Secondly, God’s presence brings us comfort. This is more important than we may ever realize. Imagine what life would be like for a child who survived the recent massacre in Newtown if she didn’t have a loving parent to hold her on Friday night. Imagine what your life would be like if you had no comfort, no understanding, and you were all alone in the world.
Other people can provide this presence, and God is certainly present through them. But God is also present to us as God. For when we pray or meditate, if we can settle down beneath our hopes and worries of the day, if we can settle into this pew and open our heart to God’s presence, an amazing thing happens. God comes to us, rising up from within. We experience God’s peace that passes all understanding. We know, deep in our souls, that no matter what our circumstances, all shall be well in God.

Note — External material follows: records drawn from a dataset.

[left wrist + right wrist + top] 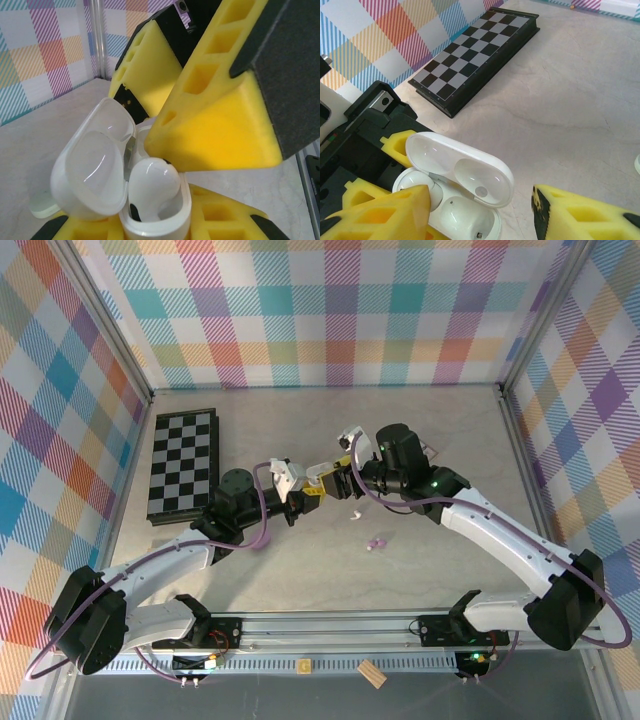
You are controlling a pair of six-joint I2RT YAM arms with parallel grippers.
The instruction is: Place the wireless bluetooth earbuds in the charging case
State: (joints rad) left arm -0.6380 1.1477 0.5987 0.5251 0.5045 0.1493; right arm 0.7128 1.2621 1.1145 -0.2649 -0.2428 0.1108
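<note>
The board [182,465] lies at 9 o'clock on the table [450,430], well apart from the work. At the centre, the left gripper [300,498] is clamped on the case [465,167], gripping its lower shell with the lid hinged open. One bud [152,187] sits in the case, its rounded head standing a little proud of the rim. The socket [470,222] beside it is empty.

The right gripper [481,200] hovers over the case from 3 o'clock, fingers apart and holding nothing. One yellow finger [215,125] sits just above the seated bud, close to touching it. Whether it presses on the bud I cannot tell.

At 4 o'clock from the case, a loose white bud [354,512] lies on the table. A lilac bud [377,542] lies a little further out on the same line.

My reading is that one bud is placed and the second is yet to be fetched. To do this step well:

- **Seat the bud:** it should drop fully home, and a light downward nudge from that finger would settle it.
- **Withdraw cleanly:** the right gripper should lift straight up, staying clear of the lid at 12 o'clock so the lid is not knocked shut.
- **Hold the case:** the left gripper should keep the case level and steady.
- **Fetch the match:** the loose white bud looks the likelier match for the white case. It should go stem-down into the empty socket.
</note>
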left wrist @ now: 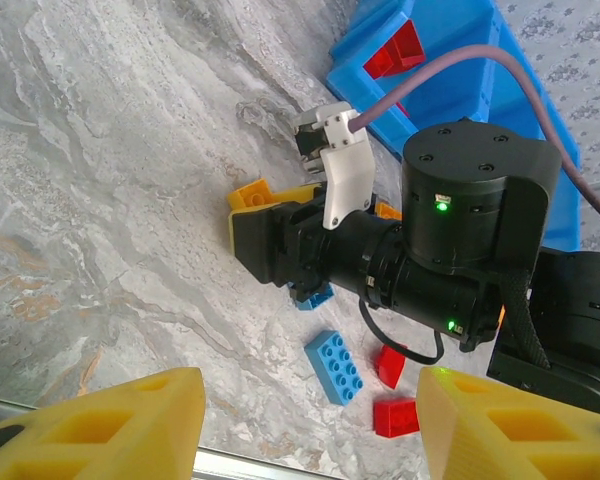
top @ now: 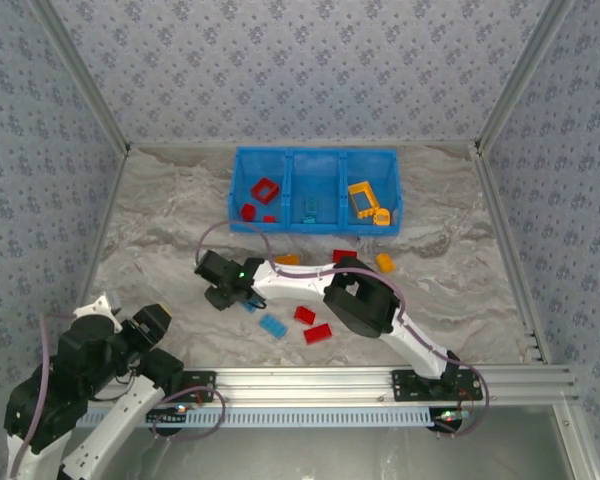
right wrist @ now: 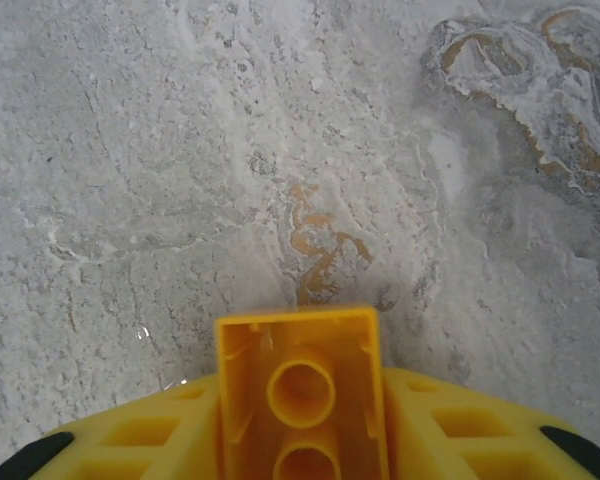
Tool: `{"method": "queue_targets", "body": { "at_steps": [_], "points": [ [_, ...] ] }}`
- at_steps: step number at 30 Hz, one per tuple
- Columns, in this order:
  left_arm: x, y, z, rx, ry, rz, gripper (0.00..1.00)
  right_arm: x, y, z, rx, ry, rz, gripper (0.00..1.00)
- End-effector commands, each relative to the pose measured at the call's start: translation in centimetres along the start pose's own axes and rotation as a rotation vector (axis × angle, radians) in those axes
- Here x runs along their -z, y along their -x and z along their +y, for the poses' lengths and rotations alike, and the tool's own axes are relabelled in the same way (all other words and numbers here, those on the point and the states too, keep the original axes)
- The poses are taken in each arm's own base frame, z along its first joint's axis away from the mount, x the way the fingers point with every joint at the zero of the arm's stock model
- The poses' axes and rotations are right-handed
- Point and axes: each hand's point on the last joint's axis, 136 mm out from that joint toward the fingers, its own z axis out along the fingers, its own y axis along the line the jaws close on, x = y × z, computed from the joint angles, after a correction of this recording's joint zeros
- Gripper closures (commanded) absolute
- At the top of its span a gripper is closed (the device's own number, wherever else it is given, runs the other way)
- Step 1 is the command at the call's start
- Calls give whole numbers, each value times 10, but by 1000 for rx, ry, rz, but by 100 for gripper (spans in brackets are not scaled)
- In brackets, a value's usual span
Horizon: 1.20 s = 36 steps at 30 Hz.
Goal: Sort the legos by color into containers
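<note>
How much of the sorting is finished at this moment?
Partly done: the bin's compartments hold red bricks, teal bricks and yellow bricks, one colour each. In hand: the right claw grips a yellow brick near the table. To do: several loose bricks, among them a red one, a blue one and an orange one.

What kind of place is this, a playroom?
Probably not a playroom. It looks like a robot test booth: a left arm and a right arm are bolted to a metal rail at the edge of a marble-look table, and patterned walls close it in.
</note>
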Motion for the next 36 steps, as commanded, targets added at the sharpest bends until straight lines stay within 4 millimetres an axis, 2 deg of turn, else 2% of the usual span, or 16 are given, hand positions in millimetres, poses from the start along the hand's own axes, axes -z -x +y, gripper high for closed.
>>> {"method": "queue_targets", "body": {
  "at_steps": [1,6,10,13,15,19,22,25,28,31,34,36],
  "points": [
    [-6,-1,-10,-19,-23,22,41,8,11,3,-17,15,-13,60],
    [-13,-4,-22,-44,-47,56,41,34,26,-7,-33,-7,-67,65],
    [-30,-10,-51,-71,-121,127,41,79,43,-38,-78,-45,-146,66],
    [-47,-13,-81,-69,-202,174,42,124,49,-80,-138,-105,-210,66],
    [-59,-11,-101,-52,-258,188,42,154,45,-112,-187,-147,-242,66],
    [-85,-10,-141,-57,-341,206,42,202,16,-185,-300,-276,-255,66],
    [-99,-21,-174,-152,-366,212,42,224,-13,-235,-410,-349,-249,66],
    [-112,-46,-210,-289,-368,236,42,238,-36,-279,-524,-393,-251,66],
    [-125,-71,-237,-385,-359,256,42,232,-59,-312,-614,-395,-223,66],
    [-137,-90,-254,-406,-377,280,42,223,-66,-335,-662,-354,-220,66],
    [-145,-102,-263,-415,-378,297,42,208,-74,-355,-679,-305,-186,66],
    [-146,-105,-267,-426,-380,300,42,204,-66,-366,-689,-267,-192,65]
  ]
}}
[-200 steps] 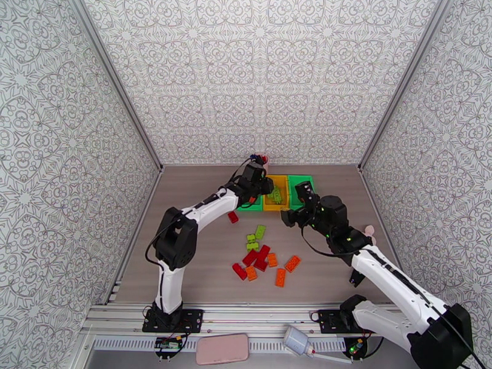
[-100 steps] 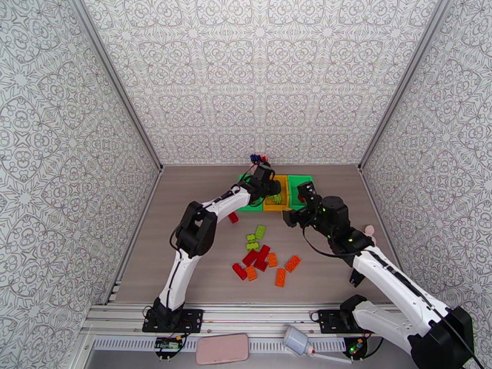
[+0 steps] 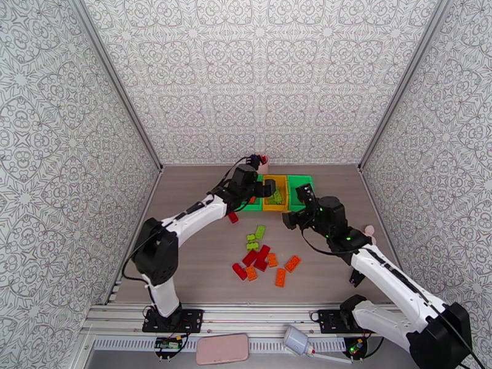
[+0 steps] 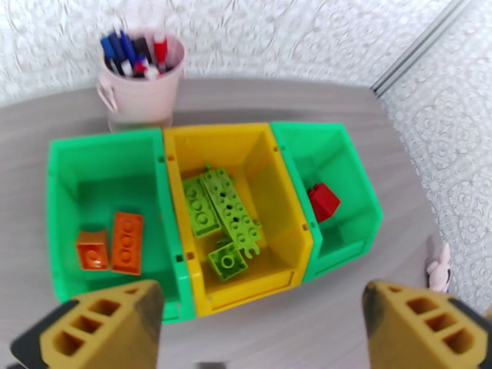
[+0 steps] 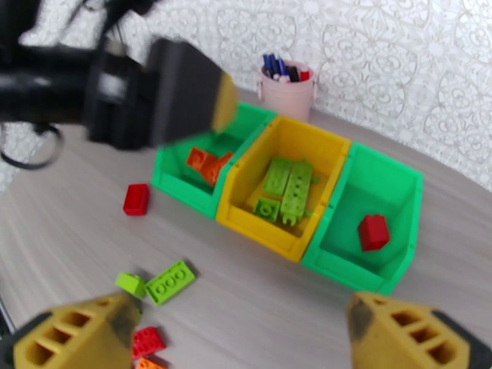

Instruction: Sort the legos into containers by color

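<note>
Showing three containers (image 3: 275, 208) touching in a row near the back wall: left green bin (image 4: 61, 179) holding two orange legos (image 4: 126, 241), yellow bin (image 4: 215, 129) holding light-green legos (image 4: 227, 207), right green bin (image 4: 344, 155) holding one red lego (image 4: 323, 201). A pen cup (image 4: 141, 87) stands just behind the left bin. Fingers of left gripper (image 4: 258, 330) and right gripper (image 5: 246, 333) are spread apart and empty, facing the bins. Remaining loose legos (image 3: 261, 259) lie mid-tabletop (image 3: 197, 253), with bare surface on either side.

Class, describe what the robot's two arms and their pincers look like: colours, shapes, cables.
The left arm and right arm have white shells between bulky black joint housings, with thin black cables looping alongside. The left pincer and right pincer each have two blocky yellow fingers with rectangular hollow cells and dark edges.
</note>
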`<action>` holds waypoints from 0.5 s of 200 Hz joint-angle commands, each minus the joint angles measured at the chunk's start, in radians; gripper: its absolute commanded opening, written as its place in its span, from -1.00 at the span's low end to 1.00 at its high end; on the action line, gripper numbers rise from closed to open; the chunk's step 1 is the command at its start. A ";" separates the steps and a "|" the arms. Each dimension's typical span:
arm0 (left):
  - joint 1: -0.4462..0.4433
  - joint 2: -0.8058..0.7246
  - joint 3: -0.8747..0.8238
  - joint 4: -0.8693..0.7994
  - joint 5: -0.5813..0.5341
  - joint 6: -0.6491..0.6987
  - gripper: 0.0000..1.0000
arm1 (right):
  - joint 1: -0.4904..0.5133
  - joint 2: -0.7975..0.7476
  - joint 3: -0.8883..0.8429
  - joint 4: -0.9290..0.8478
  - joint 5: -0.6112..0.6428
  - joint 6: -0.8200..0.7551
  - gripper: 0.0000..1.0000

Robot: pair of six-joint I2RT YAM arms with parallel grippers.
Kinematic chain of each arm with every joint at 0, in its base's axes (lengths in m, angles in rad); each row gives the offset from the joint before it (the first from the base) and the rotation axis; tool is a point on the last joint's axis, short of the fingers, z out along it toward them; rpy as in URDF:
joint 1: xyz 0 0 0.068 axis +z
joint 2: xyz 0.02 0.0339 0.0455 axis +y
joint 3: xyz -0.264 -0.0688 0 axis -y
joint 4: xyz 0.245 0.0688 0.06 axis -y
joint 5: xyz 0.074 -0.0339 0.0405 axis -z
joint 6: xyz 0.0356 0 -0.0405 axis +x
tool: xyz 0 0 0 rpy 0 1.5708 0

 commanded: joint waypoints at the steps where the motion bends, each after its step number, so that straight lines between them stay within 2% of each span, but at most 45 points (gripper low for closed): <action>1: -0.007 -0.111 -0.141 0.057 -0.022 0.132 0.93 | -0.005 0.036 0.048 -0.104 0.000 0.010 0.88; 22: -0.008 -0.249 -0.274 0.060 0.008 0.221 0.94 | -0.003 0.059 0.078 -0.221 0.015 0.023 0.89; 48: -0.009 -0.394 -0.384 0.018 0.090 0.327 0.99 | 0.000 0.111 0.148 -0.460 0.038 0.095 0.89; 65: -0.015 -0.469 -0.440 0.001 0.156 0.397 0.99 | 0.001 0.117 0.133 -0.537 0.043 0.235 0.88; 100: -0.025 -0.583 -0.555 0.023 0.330 0.528 0.99 | 0.027 0.070 -0.018 -0.502 -0.001 0.548 0.80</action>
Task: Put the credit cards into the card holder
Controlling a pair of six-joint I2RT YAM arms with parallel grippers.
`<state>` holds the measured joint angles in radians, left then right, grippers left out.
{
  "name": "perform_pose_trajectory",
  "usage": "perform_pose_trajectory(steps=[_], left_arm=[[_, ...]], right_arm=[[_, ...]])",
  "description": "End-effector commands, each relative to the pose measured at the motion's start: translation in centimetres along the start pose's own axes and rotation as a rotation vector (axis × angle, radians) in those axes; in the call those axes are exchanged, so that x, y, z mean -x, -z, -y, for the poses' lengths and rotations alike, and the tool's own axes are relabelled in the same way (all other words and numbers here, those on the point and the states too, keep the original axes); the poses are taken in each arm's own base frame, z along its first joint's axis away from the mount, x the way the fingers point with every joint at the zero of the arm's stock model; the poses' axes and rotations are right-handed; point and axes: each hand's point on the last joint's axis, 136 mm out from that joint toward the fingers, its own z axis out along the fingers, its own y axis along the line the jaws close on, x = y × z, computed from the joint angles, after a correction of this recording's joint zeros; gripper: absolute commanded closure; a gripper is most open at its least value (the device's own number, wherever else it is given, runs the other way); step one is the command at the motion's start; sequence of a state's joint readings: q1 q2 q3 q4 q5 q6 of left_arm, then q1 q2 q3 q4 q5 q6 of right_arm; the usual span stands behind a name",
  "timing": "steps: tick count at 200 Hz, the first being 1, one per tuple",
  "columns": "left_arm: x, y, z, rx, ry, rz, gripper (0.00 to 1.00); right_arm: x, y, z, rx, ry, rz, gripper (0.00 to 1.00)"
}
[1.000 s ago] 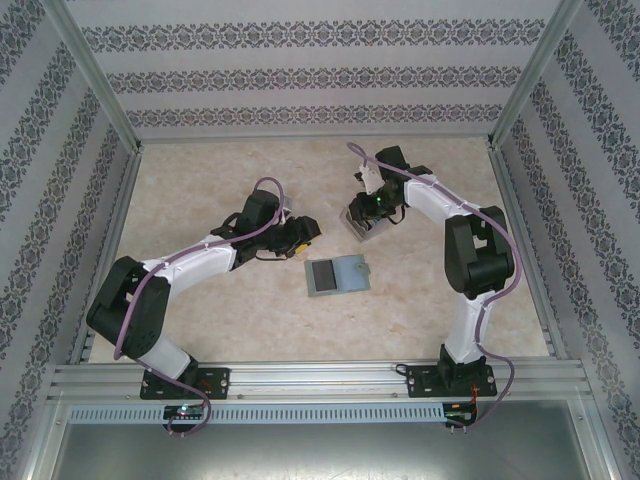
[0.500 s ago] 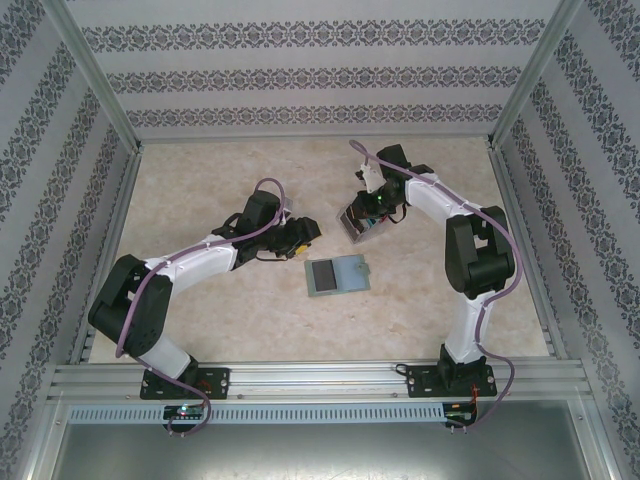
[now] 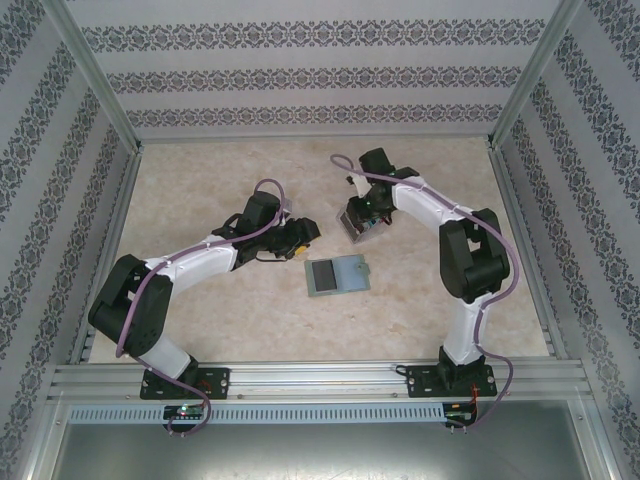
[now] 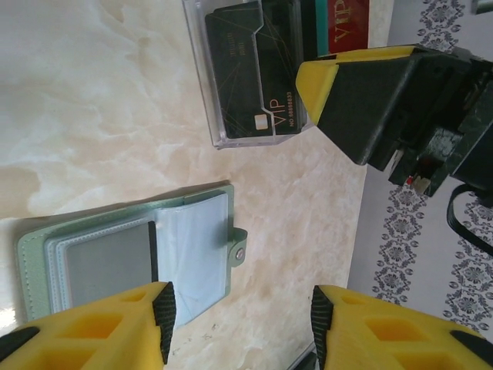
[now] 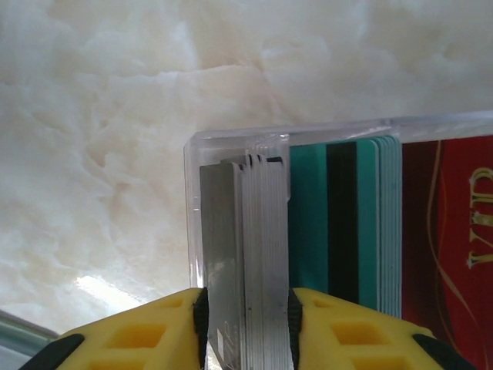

This is not the simplistic assurance that nothing bad will happen. It is the transcendent and unshakeable understanding that we are precious and beloved to God, and it is in God that we live and move and have our being, and that nothing can threaten this. Sing and rejoice! You shall be my people; and I will be your God.
This is the message of the Incarnation - God came among us to share our life. This is the experience of Jesus on the cross, moving from “My God, my God, why have you forsaken me,” to the peace that passes even that circumstance and led him to finally say “Into your hands I commend my spirit.” This is what will get the people of Newtown Connecticut through the days, months, and years ahead.
And this is what the Virgin of Guadalupe has offered to millions of Latin Americans from 1531 to the present day: the comfort of God’s loving presence. She has stood like a rock in the midst of their poverty, oppression and personal suffering, saying, like a mother, “You are precious and beloved, so I will always be with you. God is with you. You are not alone.”
Today, as the great festival of Christmas draws near, the pure and unguarded presence of a divine child stands before us to offer us the choice for goodness and the comfort of peace. In a world that is sometimes frighteningly evil, this choice and this comfort is the only thing we can hold on to. It is all that God has ever offered, and it has always been more than enough.